WHAT THE TASK REQUIRES
One range is to be output from the listing below, exactly as written: the line with "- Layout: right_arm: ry" to the line with "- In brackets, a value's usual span", both kept.

RECORDED DATA

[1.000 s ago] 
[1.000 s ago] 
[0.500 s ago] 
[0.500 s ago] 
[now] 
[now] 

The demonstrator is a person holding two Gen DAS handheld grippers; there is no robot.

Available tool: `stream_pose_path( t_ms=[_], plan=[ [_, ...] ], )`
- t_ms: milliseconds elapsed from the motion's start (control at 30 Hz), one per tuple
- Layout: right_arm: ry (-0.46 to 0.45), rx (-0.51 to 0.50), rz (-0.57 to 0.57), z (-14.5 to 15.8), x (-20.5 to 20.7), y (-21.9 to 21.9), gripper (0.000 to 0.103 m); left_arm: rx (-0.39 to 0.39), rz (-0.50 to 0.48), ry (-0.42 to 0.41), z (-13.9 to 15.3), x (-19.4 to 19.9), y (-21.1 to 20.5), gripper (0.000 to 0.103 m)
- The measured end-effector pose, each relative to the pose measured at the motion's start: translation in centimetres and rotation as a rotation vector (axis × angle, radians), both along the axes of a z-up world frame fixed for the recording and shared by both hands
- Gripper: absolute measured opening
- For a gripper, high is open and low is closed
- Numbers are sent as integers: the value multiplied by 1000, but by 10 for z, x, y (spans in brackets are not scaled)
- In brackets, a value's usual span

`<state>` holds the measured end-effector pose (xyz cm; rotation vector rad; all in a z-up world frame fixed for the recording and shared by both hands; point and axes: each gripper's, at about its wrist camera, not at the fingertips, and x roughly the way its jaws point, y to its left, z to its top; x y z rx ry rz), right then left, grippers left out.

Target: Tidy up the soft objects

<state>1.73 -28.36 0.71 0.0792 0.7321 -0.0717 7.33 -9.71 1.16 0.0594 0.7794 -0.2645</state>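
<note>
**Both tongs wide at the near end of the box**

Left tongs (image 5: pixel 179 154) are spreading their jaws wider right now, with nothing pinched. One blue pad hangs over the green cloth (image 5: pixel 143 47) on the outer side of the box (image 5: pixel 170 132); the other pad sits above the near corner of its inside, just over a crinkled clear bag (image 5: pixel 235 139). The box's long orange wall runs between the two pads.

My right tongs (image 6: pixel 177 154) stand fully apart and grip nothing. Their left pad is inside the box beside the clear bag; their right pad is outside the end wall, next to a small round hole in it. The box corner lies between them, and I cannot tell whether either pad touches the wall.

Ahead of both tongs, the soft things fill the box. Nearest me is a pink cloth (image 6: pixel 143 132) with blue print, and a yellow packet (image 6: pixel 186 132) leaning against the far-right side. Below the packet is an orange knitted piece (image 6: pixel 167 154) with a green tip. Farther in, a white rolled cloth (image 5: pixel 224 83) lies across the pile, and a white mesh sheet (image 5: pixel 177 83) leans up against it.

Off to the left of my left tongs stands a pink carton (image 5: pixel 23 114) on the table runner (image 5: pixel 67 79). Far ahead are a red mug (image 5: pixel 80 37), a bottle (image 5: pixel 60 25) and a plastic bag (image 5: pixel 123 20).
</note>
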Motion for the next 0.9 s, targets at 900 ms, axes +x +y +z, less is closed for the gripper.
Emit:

ANSWER TO THE PROBLEM
- Layout: right_arm: ry (-0.46 to 0.45), rx (-0.51 to 0.50), rz (-0.57 to 0.57), z (-14.5 to 15.8), x (-20.5 to 20.7), y (-21.9 to 21.9), gripper (0.000 to 0.103 m); left_arm: rx (-0.39 to 0.39), rz (-0.50 to 0.48), ry (-0.42 to 0.41), z (-13.9 to 15.3), x (-19.4 to 19.9), y (-21.1 to 20.5), gripper (0.000 to 0.103 m)
- The measured end-effector pose, each relative to the pose measured at the motion's start: translation in centimetres and rotation as a rotation vector (axis × angle, radians), both along the axes of a z-up world frame fixed for the recording and shared by both hands
- Gripper: absolute measured opening
- For a gripper, high is open and low is closed
- Numbers are sent as integers: the value multiplied by 1000, but by 10 for z, x, y (spans in brackets are not scaled)
- In brackets, a value's usual span

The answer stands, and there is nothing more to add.